▶ Work instructions
Repeat all entries exactly.

[Records drawn from a dataset]

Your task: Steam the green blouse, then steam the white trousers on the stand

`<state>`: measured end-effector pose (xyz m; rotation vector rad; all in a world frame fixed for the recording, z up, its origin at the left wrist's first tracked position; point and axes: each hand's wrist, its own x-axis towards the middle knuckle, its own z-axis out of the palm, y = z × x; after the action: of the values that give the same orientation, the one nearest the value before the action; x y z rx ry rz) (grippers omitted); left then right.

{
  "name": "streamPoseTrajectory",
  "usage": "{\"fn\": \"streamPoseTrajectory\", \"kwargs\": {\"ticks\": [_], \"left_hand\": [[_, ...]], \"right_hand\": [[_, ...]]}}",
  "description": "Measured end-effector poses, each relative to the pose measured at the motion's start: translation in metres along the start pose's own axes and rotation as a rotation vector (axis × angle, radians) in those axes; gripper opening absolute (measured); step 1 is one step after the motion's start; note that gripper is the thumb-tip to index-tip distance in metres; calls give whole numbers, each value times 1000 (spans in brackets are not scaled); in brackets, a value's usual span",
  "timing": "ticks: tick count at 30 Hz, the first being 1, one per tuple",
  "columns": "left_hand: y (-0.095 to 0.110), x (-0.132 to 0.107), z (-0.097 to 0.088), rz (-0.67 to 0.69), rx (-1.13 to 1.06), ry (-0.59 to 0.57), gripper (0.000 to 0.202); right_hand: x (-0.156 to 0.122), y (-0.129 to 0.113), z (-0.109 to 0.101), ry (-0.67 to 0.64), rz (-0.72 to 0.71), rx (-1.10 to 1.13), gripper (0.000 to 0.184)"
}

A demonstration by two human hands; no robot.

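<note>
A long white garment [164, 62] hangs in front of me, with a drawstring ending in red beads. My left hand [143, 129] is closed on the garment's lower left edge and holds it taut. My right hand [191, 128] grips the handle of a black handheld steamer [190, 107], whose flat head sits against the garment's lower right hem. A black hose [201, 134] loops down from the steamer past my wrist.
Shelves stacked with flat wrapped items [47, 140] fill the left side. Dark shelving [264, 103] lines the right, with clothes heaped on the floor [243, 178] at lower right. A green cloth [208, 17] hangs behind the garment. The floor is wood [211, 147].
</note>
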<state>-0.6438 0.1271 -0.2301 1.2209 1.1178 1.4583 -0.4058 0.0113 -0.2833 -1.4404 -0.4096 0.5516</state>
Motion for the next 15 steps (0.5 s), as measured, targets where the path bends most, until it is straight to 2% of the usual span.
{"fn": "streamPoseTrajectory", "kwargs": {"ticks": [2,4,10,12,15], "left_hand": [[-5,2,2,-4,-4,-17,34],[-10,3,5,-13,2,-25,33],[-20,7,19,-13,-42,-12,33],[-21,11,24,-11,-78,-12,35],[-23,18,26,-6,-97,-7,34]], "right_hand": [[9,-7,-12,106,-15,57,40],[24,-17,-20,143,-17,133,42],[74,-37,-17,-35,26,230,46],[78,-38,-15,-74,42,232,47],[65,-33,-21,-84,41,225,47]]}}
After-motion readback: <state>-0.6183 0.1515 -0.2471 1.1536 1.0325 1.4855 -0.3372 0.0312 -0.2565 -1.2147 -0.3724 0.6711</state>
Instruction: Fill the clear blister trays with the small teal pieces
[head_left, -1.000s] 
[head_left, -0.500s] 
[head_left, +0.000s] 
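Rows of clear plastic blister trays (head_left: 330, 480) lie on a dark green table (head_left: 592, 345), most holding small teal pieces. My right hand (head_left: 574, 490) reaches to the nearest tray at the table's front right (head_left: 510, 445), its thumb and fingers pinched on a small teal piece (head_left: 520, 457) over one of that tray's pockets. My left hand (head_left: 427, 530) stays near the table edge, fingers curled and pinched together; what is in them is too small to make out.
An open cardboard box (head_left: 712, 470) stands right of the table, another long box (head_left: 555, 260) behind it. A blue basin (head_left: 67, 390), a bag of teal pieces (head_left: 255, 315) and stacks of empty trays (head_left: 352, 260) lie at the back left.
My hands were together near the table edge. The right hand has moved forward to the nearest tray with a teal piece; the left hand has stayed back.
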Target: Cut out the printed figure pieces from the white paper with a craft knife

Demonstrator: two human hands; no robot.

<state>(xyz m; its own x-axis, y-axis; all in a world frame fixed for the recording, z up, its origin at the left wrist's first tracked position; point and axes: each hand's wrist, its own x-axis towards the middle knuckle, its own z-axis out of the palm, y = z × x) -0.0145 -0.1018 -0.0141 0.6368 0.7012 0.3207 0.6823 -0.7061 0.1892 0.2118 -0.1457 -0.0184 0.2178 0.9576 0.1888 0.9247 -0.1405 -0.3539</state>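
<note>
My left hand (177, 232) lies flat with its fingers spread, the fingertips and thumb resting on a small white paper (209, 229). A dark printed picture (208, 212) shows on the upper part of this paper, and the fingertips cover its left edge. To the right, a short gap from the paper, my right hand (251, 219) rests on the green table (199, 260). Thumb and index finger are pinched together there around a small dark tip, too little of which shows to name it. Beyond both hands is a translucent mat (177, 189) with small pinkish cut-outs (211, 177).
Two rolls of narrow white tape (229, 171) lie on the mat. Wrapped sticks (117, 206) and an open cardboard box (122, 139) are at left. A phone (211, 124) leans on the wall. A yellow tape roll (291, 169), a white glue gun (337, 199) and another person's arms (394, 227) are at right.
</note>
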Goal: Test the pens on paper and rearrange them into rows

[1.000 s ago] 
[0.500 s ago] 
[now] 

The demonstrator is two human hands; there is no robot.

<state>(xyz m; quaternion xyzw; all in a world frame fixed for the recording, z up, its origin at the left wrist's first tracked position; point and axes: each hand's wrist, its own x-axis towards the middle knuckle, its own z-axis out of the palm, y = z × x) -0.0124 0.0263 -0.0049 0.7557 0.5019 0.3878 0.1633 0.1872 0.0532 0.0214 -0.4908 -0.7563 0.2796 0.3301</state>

▶ Written answer
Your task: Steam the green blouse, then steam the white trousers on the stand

`<state>`: measured end-effector pose (xyz m; rotation vector rad; all in a world frame fixed for the recording, z up, its origin at the left wrist's first tracked position; point and axes: each hand's wrist, its own x-axis towards the middle knuckle, its own z-axis out of the palm, y = z × x; after the action: of the values that give the same orientation, the one nearest the value before the action; x y z rx ry rz) (grippers omitted); left then right.

{
  "name": "streamPoseTrajectory",
  "usage": "{\"fn\": \"streamPoseTrajectory\", \"kwargs\": {\"ticks\": [_], \"left_hand\": [[_, ...]], \"right_hand\": [[_, ...]]}}",
  "description": "Measured end-effector poses, each relative to the pose measured at the motion's start: translation in metres along the start pose's own axes and rotation as a rotation vector (axis × angle, radians) in those axes; gripper opening absolute (measured); step 1 is one step after the motion's start; note that gripper is the thumb-tip to index-tip distance in metres; calls give whole numbers, each value times 1000 (spans in brackets are not scaled); in brackets, a value's usual span",
  "timing": "ticks: tick count at 30 Hz, the first being 1, one per tuple",
  "columns": "left_hand: y (-0.095 to 0.110), x (-0.132 to 0.107), z (-0.097 to 0.088), rz (-0.67 to 0.69), rx (-1.13 to 1.06), ry (-0.59 to 0.57), gripper (0.000 to 0.202); right_hand: x (-0.156 to 0.122), y (-0.129 to 0.113), z (-0.109 to 0.101), ry (-0.67 to 0.64), rz (-0.72 to 0.71), rx (-1.10 to 1.13), gripper (0.000 to 0.184)"
}

A demonstration by two human hands; no robot.

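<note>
A long white garment [164, 62] hangs in front of me, with a drawstring ending in red beads. My left hand [143, 129] is closed on the garment's lower left edge and holds it taut. My right hand [191, 128] grips the handle of a black handheld steamer [190, 107], whose flat head sits against the garment's lower right hem. A black hose [201, 134] loops down from the steamer past my wrist.
Shelves stacked with flat wrapped items [47, 140] fill the left side. Dark shelving [264, 103] lines the right, with clothes heaped on the floor [243, 178] at lower right. A green cloth [208, 17] hangs behind the garment. The floor is wood [211, 147].
</note>
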<state>-0.6438 0.1271 -0.2301 1.2209 1.1178 1.4583 -0.4058 0.0113 -0.2833 -1.4404 -0.4096 0.5516</state>
Motion for the next 15 steps (0.5 s), as measured, targets where the path bends most, until it is straight to 2% of the usual span.
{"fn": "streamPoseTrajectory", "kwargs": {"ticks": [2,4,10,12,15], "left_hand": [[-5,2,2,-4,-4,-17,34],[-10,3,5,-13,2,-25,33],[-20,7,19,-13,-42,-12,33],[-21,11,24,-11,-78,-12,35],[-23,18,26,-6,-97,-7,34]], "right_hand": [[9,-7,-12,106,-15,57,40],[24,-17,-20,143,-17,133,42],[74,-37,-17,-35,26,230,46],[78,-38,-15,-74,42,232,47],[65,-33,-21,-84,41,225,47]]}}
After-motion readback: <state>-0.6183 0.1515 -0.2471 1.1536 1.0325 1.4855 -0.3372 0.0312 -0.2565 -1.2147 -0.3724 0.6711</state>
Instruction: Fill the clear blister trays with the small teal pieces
[head_left, -1.000s] 
[head_left, -0.500s] 
[head_left, +0.000s] 
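Rows of clear plastic blister trays (head_left: 330, 480) lie on a dark green table (head_left: 592, 345), most holding small teal pieces. My right hand (head_left: 574, 490) reaches to the nearest tray at the table's front right (head_left: 510, 445), its thumb and fingers pinched on a small teal piece (head_left: 520, 457) over one of that tray's pockets. My left hand (head_left: 427, 530) stays near the table edge, fingers curled and pinched together; what is in them is too small to make out.
An open cardboard box (head_left: 712, 470) stands right of the table, another long box (head_left: 555, 260) behind it. A blue basin (head_left: 67, 390), a bag of teal pieces (head_left: 255, 315) and stacks of empty trays (head_left: 352, 260) lie at the back left.
My hands were together near the table edge. The right hand has moved forward to the nearest tray with a teal piece; the left hand has stayed back.
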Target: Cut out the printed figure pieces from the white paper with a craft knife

Demonstrator: two human hands; no robot.

<state>(xyz m; its own x-axis, y-axis; all in a world frame fixed for the recording, z up, its origin at the left wrist's first tracked position; point and axes: each hand's wrist, its own x-axis towards the middle knuckle, its own z-axis out of the palm, y = z × x) -0.0145 -0.1018 -0.0141 0.6368 0.7012 0.3207 0.6823 -0.7061 0.1892 0.2118 -0.1457 -0.0184 0.2178 0.9576 0.1888 0.9247 -0.1405 -0.3539</state>
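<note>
My left hand (177, 232) lies flat with its fingers spread, the fingertips and thumb resting on a small white paper (209, 229). A dark printed picture (208, 212) shows on the upper part of this paper, and the fingertips cover its left edge. To the right, a short gap from the paper, my right hand (251, 219) rests on the green table (199, 260). Thumb and index finger are pinched together there around a small dark tip, too little of which shows to name it. Beyond both hands is a translucent mat (177, 189) with small pinkish cut-outs (211, 177).
Two rolls of narrow white tape (229, 171) lie on the mat. Wrapped sticks (117, 206) and an open cardboard box (122, 139) are at left. A phone (211, 124) leans on the wall. A yellow tape roll (291, 169), a white glue gun (337, 199) and another person's arms (394, 227) are at right.
</note>
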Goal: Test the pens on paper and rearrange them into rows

[1.000 s ago] 
[0.500 s ago] 
[now] 

The demonstrator is two human hands; there is no robot.

<state>(xyz m; quaternion xyzw; all in a world frame fixed for the recording, z up, its origin at the left wrist's first tracked position; point and axes: each hand's wrist, its own x-axis towards the middle knuckle, its own z-axis out of the palm, y = z × x) -0.0124 0.0263 -0.0049 0.7557 0.5019 0.3878 0.1633 0.1872 0.0532 0.0214 -0.4908 -0.7563 0.2796 0.3301</state>

Nothing further is required of this output.